Il libro di un romanziere che ha scelto di parlare solamente attraverso i suoi libri e le capacità di un regista che giunto al suo terzo film si lancia nell’impresa di tradurlo in immagini
dopo una carriera spesa nella realizzazione di videoclip per gente come
Nick Cave,
Siouxsie and the Banshees,
Depeche Mode. Questo per dire come a volte gli incontri cinematografici siano il frutto delle esperienze più disparate e di accostamenti non proprio prevedibili.
La storia di un uomo e del proprio figlio costretti a sopravvivere in un mondo retrocesso a uno stato primordiale e la rappresentazione di un umanità costretta a fare i conti con le conseguenze della propria natura sono gli aspetti centrali di un film che, a dispetto del titolo, o forse nonostante questo, azzera ogni discorso a proposito dei poteri taumaturgici e di crescita personale connessi con il mito “on the road”, per rappresentare attraverso il movimento bisogni naturali come la ricerca di cibo, l’esigenza di non dare punti di riferimento ai propri simili, diventati per necessità mangiatori di uomini, ma soprattutto alimentare la speranza di un luogo dove il richiamo della vita sia
più forte di quello della sua antagonista.

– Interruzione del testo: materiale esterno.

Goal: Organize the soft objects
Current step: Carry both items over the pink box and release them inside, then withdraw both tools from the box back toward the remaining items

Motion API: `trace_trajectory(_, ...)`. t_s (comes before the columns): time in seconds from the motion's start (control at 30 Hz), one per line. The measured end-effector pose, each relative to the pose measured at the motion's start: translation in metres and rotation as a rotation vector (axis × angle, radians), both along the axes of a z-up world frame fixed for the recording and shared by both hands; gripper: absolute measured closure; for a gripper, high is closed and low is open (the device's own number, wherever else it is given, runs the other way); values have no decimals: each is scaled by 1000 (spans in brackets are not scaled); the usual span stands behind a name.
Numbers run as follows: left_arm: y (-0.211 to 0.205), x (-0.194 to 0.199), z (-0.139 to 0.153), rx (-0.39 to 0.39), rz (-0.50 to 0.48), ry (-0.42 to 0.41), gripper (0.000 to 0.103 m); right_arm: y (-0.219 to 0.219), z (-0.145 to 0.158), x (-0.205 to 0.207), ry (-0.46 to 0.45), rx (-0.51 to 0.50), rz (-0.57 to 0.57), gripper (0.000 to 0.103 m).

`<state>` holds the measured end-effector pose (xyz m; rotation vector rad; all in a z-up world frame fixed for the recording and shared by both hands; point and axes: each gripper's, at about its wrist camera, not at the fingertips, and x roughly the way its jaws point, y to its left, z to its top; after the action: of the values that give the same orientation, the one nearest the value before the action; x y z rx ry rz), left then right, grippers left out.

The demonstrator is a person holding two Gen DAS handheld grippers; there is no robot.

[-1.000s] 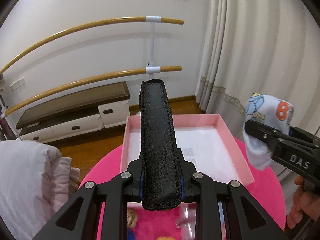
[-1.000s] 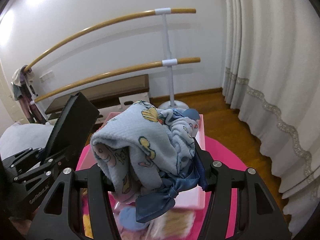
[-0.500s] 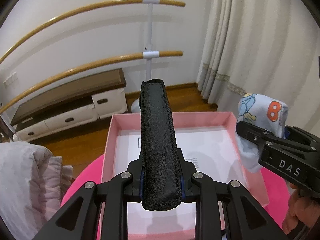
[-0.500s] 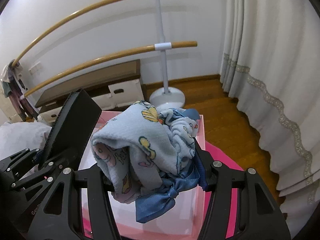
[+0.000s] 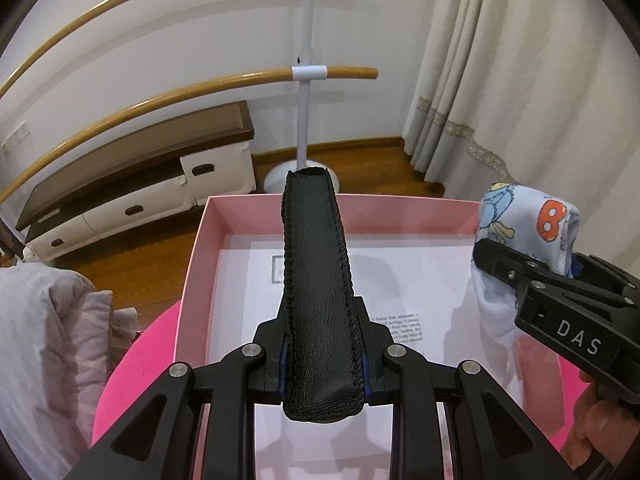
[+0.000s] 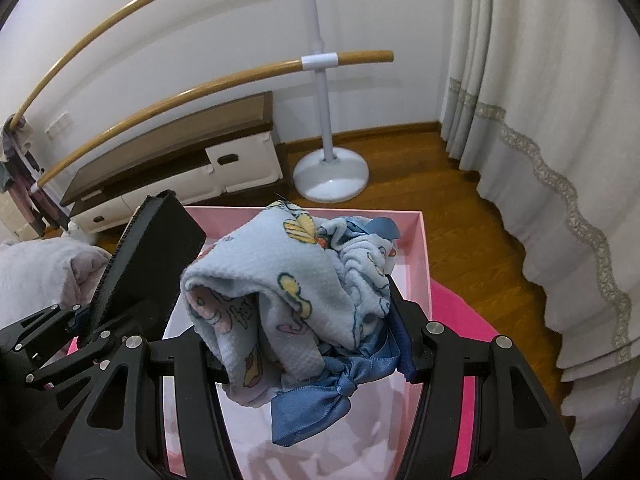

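My left gripper [image 5: 320,320] is shut on a long black leather case [image 5: 316,280] that stands up between its fingers, over the open pink box [image 5: 224,208]. In the right wrist view my right gripper [image 6: 308,320] is shut on a bundled light-blue printed cloth [image 6: 280,276] with a blue satin bow [image 6: 320,396], also above the pink box [image 6: 420,248]. The left wrist view shows that cloth [image 5: 524,232] at the right edge in the right gripper [image 5: 512,276]. The black case [image 6: 156,256] appears at the left of the right wrist view.
The box holds a white printed sheet [image 5: 400,280] and rests on a round hot-pink table [image 5: 136,360]. A pale pink quilt [image 5: 44,340] lies left of the table. Behind stand a low cabinet [image 5: 132,184], a barre stand [image 5: 304,80] and curtains [image 5: 520,80].
Both grippers have moved forward and lower over the pink box, which now fills more of each view. The case and the cloth stay gripped as before.
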<state>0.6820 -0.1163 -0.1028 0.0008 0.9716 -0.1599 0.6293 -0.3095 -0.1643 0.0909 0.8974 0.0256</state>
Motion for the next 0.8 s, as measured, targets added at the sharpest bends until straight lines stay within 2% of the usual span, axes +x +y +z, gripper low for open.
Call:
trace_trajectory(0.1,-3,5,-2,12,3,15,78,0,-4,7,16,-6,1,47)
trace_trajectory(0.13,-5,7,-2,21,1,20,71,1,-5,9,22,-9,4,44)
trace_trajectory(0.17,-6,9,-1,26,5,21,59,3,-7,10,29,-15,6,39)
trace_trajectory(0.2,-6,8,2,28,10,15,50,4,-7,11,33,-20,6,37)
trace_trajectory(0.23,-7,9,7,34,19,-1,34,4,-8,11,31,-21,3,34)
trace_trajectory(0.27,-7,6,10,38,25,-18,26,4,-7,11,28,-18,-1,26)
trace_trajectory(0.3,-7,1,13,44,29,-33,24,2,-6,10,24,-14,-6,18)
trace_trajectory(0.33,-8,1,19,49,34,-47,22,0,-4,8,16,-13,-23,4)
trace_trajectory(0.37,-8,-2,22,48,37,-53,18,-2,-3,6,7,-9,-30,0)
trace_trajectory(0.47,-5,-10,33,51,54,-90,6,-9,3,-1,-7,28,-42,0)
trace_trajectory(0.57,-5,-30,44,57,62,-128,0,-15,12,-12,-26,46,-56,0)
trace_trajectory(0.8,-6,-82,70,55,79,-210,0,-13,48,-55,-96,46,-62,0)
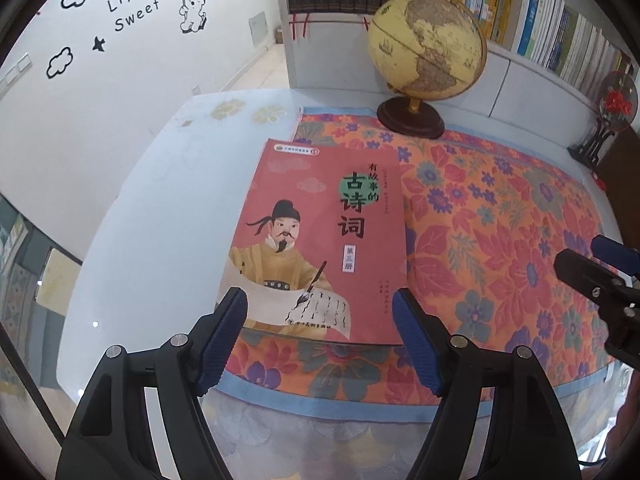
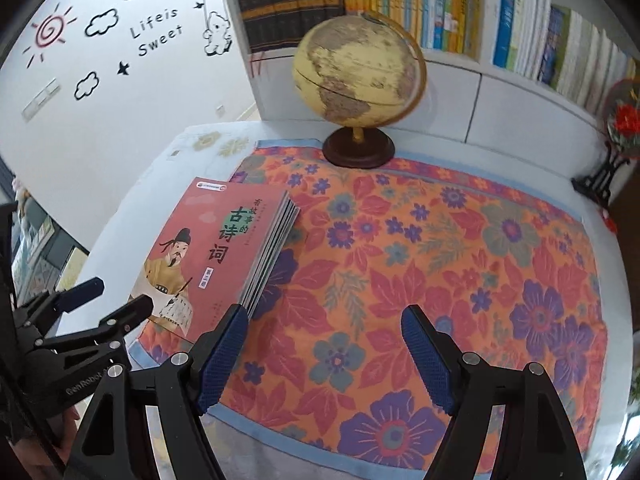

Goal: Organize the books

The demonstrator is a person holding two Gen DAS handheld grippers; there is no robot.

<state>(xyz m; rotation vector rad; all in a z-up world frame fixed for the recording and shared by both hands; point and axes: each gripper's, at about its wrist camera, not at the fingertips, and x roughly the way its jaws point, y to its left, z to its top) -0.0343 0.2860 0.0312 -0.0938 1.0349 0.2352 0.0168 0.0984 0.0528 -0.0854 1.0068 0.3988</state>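
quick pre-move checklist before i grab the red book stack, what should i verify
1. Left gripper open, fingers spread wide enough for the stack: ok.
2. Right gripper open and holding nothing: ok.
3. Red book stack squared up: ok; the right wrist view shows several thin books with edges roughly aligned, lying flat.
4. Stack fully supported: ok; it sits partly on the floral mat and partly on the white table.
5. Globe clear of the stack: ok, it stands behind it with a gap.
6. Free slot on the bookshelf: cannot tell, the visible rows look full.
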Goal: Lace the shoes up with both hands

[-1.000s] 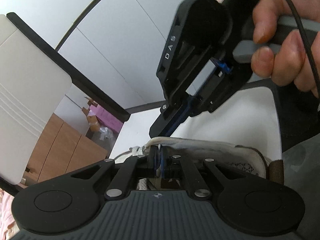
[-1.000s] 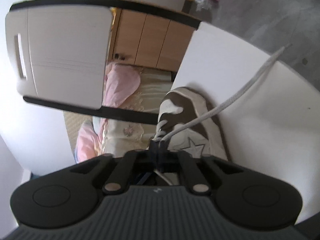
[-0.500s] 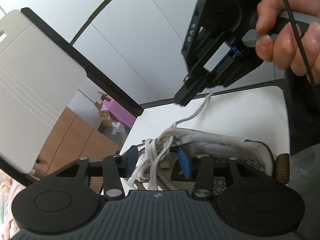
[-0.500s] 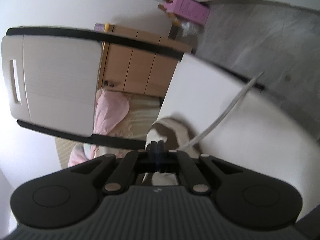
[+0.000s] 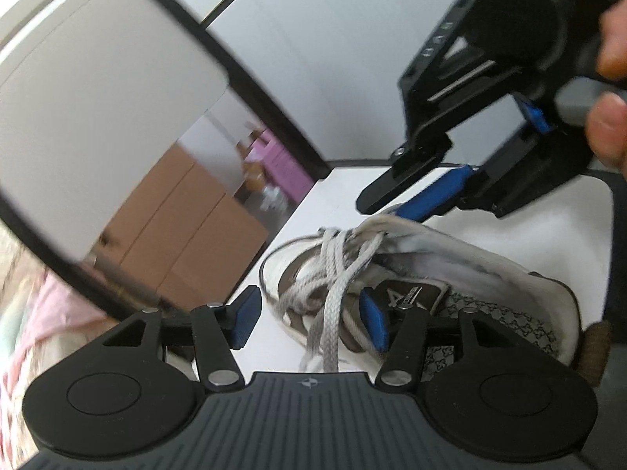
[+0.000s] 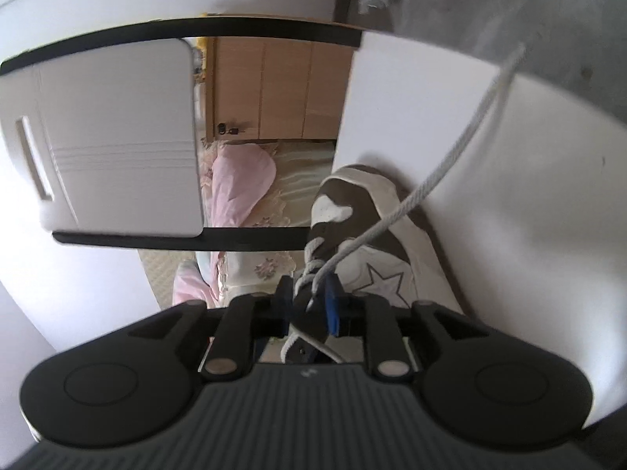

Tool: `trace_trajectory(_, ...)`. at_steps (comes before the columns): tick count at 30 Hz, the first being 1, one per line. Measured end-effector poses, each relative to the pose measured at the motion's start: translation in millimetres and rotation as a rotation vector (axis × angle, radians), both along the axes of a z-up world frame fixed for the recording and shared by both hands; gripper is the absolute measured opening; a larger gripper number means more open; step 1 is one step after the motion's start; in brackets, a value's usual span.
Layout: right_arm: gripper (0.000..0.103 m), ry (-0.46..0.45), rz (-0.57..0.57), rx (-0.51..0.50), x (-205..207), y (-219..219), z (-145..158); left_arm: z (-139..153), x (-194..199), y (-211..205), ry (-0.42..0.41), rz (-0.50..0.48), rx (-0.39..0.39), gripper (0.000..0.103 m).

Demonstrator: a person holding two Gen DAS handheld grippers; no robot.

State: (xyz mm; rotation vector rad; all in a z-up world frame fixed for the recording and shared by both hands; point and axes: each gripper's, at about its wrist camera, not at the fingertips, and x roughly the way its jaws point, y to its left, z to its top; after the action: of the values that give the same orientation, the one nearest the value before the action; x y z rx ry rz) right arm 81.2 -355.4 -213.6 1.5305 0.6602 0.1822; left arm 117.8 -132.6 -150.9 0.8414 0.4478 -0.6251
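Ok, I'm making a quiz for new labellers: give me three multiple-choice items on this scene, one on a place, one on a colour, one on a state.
1. The shoe sits on:
A. the floor
B. the table
C. a bed

2. The pads of the left tongs are:
A. red
B. green
C. blue

3. The left tongs are:
A. open
B. shut on a lace
C. out of view

Answers:
1 B: the sole rests on the white top, near its edge.
2 C: both pads show blue against the black fingers.
3 A: the pads stand well apart, having just been opening, with the laces loose between them.
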Motion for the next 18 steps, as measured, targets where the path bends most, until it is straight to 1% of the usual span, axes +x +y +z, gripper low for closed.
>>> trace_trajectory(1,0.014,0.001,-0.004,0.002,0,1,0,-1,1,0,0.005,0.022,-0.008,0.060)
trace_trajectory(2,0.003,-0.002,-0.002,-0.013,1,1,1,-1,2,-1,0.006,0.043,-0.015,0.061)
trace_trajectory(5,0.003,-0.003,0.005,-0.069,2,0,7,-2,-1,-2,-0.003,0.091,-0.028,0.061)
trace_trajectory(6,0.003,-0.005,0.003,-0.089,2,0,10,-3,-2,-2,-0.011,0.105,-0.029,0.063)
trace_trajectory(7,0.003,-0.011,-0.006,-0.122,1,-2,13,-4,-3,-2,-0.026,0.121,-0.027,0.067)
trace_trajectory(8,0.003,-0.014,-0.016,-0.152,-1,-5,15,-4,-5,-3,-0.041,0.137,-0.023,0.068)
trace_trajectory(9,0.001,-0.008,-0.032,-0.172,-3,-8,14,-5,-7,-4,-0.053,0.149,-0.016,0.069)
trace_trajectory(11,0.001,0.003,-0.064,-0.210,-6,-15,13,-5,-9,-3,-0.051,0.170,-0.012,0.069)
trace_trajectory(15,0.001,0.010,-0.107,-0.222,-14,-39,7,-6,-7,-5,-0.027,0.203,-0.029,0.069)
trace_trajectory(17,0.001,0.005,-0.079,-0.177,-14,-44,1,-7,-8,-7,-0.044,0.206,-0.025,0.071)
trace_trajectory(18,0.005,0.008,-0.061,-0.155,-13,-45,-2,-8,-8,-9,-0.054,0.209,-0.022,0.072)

Un processo di scarnificazione che interessa gli uomini e le cose e che il regista porta avanti con un rigore pari alla semplicità di una messa in scena che privilegia i fatti alle astrazioni, e dove a far la differenza sono dettagli minimi, quasi sempre affidati alla fisicità di attori che sembrano portare su di sé la fatica fisica e morale dei loro personaggi. In un
plot dove la poetica di Cormac McCarthy travalica la letteratura per diventare pura necessità (le conseguenze del male sono così devastanti e contingenti da non lasciare tempo alle spiegazioni così come agli aneddoti legati alle biografie dei personaggi) emerge la forza di un racconto che condensa all’interno di una struttura lineare e con le forme di un western postmoderno molte delle nostre paure quotidiane: da quella esplicita riconducibile alle allarmanti previsioni sulle conseguenze del riscaldamento globale a quella molto più sottile, ma non per questo meno importante, legata alla cognizione dello spazio concepito come vuoto da riempire,
e che il film rappresenta con una desertificazione che colpisce il paesaggio per esigenze di scrittura ma anche le parole, continuamente soffocate dalle conseguenze di una vita disumana.
Hillcoat, nel tentativo di rispettare lo scrittore e alle prese con un budget risicato, evita qualsiasi spettacolarizzazione, ma rischia di appiattirsi dietro una rappresentazione fin troppo monocorde: a salvarlo la dolente umanità dei suoi protagonisti e la bravura degli attori, ai quali il regista affida la riuscita del film.